:: TASK ::
Write out every record again, exactly.

Start of Block

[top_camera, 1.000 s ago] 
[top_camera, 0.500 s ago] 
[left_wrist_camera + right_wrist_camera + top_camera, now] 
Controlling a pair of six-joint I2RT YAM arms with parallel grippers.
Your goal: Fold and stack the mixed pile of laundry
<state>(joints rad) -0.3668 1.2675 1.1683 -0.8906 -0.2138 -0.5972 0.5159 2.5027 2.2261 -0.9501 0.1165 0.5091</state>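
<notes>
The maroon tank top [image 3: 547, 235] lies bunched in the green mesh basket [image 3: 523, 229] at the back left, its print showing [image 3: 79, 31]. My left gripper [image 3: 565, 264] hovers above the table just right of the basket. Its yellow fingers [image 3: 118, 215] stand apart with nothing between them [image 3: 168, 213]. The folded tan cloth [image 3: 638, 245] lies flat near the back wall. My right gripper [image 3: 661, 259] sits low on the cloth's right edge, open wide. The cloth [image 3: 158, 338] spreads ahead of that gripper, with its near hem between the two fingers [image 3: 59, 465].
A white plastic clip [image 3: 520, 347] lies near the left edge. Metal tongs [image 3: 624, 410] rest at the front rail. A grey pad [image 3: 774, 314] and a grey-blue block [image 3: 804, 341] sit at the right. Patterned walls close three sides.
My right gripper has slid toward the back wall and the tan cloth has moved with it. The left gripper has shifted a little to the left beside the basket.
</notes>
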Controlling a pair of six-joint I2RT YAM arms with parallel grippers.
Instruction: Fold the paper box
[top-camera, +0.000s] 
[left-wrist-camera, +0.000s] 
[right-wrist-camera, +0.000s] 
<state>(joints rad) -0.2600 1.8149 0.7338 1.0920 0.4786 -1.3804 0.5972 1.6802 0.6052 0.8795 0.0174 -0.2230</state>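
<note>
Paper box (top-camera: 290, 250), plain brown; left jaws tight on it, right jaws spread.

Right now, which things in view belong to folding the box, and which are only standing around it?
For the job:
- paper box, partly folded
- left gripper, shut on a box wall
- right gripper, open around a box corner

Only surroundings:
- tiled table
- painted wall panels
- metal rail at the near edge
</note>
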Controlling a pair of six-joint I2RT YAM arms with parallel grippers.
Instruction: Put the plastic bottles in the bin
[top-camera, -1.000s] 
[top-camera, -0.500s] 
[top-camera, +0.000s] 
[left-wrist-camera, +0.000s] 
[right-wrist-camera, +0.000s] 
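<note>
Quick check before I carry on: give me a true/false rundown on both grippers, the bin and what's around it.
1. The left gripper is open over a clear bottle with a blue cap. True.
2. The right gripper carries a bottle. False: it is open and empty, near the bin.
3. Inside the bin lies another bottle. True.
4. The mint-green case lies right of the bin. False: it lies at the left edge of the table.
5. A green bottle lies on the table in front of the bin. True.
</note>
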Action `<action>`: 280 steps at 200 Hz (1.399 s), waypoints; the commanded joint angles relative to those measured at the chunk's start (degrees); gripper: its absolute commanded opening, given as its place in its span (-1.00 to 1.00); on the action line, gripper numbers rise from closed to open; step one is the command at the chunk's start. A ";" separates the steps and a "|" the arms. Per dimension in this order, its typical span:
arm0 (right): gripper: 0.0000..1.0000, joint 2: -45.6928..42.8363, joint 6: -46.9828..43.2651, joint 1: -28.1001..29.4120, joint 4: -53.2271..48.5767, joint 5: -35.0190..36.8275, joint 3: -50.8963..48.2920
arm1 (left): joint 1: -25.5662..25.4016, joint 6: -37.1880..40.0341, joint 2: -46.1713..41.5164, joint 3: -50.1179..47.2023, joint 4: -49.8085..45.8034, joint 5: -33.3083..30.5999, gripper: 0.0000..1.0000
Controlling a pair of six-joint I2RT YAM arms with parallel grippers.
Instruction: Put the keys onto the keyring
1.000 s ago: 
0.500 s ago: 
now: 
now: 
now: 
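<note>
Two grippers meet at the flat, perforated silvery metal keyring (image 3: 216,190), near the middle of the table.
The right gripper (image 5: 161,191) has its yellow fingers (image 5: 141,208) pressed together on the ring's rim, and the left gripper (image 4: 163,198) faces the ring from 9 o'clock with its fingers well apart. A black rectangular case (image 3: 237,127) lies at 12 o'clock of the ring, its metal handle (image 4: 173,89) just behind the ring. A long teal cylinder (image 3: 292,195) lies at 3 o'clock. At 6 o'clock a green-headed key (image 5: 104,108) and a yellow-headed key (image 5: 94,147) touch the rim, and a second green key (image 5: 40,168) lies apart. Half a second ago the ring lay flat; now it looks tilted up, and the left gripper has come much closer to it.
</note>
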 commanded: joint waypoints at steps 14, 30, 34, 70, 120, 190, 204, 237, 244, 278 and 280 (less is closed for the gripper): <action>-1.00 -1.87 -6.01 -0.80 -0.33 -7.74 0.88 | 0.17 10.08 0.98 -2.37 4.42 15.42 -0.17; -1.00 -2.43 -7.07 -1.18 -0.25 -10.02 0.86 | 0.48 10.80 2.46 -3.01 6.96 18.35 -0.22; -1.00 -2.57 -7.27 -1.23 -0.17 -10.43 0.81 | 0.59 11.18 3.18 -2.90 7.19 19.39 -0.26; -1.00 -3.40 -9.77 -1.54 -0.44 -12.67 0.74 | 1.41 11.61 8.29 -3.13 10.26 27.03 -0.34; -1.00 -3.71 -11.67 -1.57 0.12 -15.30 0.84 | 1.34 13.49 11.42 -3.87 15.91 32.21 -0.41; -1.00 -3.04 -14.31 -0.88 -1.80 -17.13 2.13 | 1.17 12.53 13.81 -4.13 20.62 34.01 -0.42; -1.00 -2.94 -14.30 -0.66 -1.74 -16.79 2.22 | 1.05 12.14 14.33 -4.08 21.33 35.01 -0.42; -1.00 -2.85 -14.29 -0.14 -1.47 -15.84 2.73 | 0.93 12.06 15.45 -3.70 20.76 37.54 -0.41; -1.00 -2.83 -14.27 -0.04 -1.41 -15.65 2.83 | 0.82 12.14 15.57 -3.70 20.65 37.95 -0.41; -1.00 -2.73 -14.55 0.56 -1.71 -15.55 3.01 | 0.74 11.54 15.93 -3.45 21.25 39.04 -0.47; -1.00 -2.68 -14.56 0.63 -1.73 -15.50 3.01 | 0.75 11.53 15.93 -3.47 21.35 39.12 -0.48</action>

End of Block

:: REPLY ::
[top_camera, 1.000 s ago] 
[top_camera, 0.500 s ago] 
[left_wrist_camera + right_wrist_camera + top_camera, now] 
Controlling a pair of six-joint I2RT YAM arms with parallel grippers.
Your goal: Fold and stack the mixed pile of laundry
<state>(joints rad) -0.3668 1.2675 1.1683 -0.8906 -0.2138 -0.5972 0.5159 2.5027 2.2261 -0.9501 0.1165 0.5091</state>
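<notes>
The maroon tank top [image 3: 547, 235] lies bunched in the green mesh basket [image 3: 523, 229] at the back left, its print showing [image 3: 79, 31]. My left gripper [image 3: 565, 264] hovers above the table just right of the basket. Its yellow fingers [image 3: 118, 215] stand apart with nothing between them [image 3: 168, 213]. The folded tan cloth [image 3: 638, 245] lies flat near the back wall. My right gripper [image 3: 661, 259] sits low on the cloth's right edge, open wide. The cloth [image 3: 158, 338] spreads ahead of that gripper, with its near hem between the two fingers [image 3: 59, 465].
A white plastic clip [image 3: 520, 347] lies near the left edge. Metal tongs [image 3: 624, 410] rest at the front rail. A grey pad [image 3: 774, 314] and a grey-blue block [image 3: 804, 341] sit at the right. Patterned walls close three sides.
My right gripper has slid toward the back wall and the tan cloth has moved with it. The left gripper has shifted a little to the left beside the basket.
</notes>
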Controlling a pair of six-joint I2RT YAM arms with parallel grippers.
Instruction: Fold the paper box
[top-camera, +0.000s] 
[left-wrist-camera, +0.000s] 
[right-wrist-camera, +0.000s] 
<state>(joints rad) -0.2600 1.8149 0.7338 1.0920 0.4786 -1.3804 0.5972 1.6802 0.6052 0.8795 0.0174 -0.2230</state>
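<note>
Paper box (top-camera: 290, 250), plain brown; left jaws tight on it, right jaws spread.

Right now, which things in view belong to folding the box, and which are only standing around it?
For the job:
- paper box, partly folded
- left gripper, shut on a box wall
- right gripper, open around a box corner

Only surroundings:
- tiled table
- painted wall panels
- metal rail at the near edge
</note>
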Controlling a pair of six-joint I2RT YAM arms with parallel grippers.
Instruction: Put the plastic bottles in the bin
[top-camera, -1.000s] 
[top-camera, -0.500s] 
[top-camera, +0.000s] 
[left-wrist-camera, +0.000s] 
[right-wrist-camera, +0.000s] 
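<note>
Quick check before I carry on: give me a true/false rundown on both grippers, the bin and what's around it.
1. The left gripper is open over a clear bottle with a blue cap. True.
2. The right gripper carries a bottle. False: it is open and empty, near the bin.
3. Inside the bin lies another bottle. True.
4. The mint-green case lies right of the bin. False: it lies at the left edge of the table.
5. A green bottle lies on the table in front of the bin. True.
</note>
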Action `<action>`: 280 steps at 200 Hz (1.399 s), waypoints; the commanded joint angles relative to those measured at the chunk's start (degrees); gripper: its absolute commanded opening, given as its place in its span (-1.00 to 1.00); on the action line, gripper numbers rise from closed to open; step one is the command at the chunk's start. A ";" separates the steps and a "|" the arms. Per dimension in this order, its typical span:
arm0 (right): gripper: 0.0000..1.0000, joint 2: -45.6928..42.8363, joint 6: -46.9828..43.2651, joint 1: -28.1001..29.4120, joint 4: -53.2271..48.5767, joint 5: -35.0190..36.8275, joint 3: -50.8963..48.2920
arm1 (left): joint 1: -25.5662..25.4016, joint 6: -37.1880..40.0341, joint 2: -46.1713..41.5164, joint 3: -50.1179..47.2023, joint 4: -49.8085..45.8034, joint 5: -33.3083..30.5999, gripper: 0.0000..1.0000
Controlling a pair of six-joint I2RT YAM arms with parallel grippers.
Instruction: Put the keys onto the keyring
1.000 s ago: 
0.500 s ago: 
now: 
now: 
now: 
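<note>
Two grippers meet at the flat, perforated silvery metal keyring (image 3: 216,190), near the middle of the table.
The right gripper (image 5: 161,191) has its yellow fingers (image 5: 141,208) pressed together on the ring's rim, and the left gripper (image 4: 163,198) faces the ring from 9 o'clock with its fingers well apart. A black rectangular case (image 3: 237,127) lies at 12 o'clock of the ring, its metal handle (image 4: 173,89) just behind the ring. A long teal cylinder (image 3: 292,195) lies at 3 o'clock. At 6 o'clock a green-headed key (image 5: 104,108) and a yellow-headed key (image 5: 94,147) touch the rim, and a second green key (image 5: 40,168) lies apart. Half a second ago the ring lay flat; now it looks tilted up, and the left gripper has come much closer to it.
</note>
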 commanded: joint waypoints at steps 14, 30, 34, 70, 120, 190, 204, 237, 244, 278 and 280 (less is closed for the gripper): <action>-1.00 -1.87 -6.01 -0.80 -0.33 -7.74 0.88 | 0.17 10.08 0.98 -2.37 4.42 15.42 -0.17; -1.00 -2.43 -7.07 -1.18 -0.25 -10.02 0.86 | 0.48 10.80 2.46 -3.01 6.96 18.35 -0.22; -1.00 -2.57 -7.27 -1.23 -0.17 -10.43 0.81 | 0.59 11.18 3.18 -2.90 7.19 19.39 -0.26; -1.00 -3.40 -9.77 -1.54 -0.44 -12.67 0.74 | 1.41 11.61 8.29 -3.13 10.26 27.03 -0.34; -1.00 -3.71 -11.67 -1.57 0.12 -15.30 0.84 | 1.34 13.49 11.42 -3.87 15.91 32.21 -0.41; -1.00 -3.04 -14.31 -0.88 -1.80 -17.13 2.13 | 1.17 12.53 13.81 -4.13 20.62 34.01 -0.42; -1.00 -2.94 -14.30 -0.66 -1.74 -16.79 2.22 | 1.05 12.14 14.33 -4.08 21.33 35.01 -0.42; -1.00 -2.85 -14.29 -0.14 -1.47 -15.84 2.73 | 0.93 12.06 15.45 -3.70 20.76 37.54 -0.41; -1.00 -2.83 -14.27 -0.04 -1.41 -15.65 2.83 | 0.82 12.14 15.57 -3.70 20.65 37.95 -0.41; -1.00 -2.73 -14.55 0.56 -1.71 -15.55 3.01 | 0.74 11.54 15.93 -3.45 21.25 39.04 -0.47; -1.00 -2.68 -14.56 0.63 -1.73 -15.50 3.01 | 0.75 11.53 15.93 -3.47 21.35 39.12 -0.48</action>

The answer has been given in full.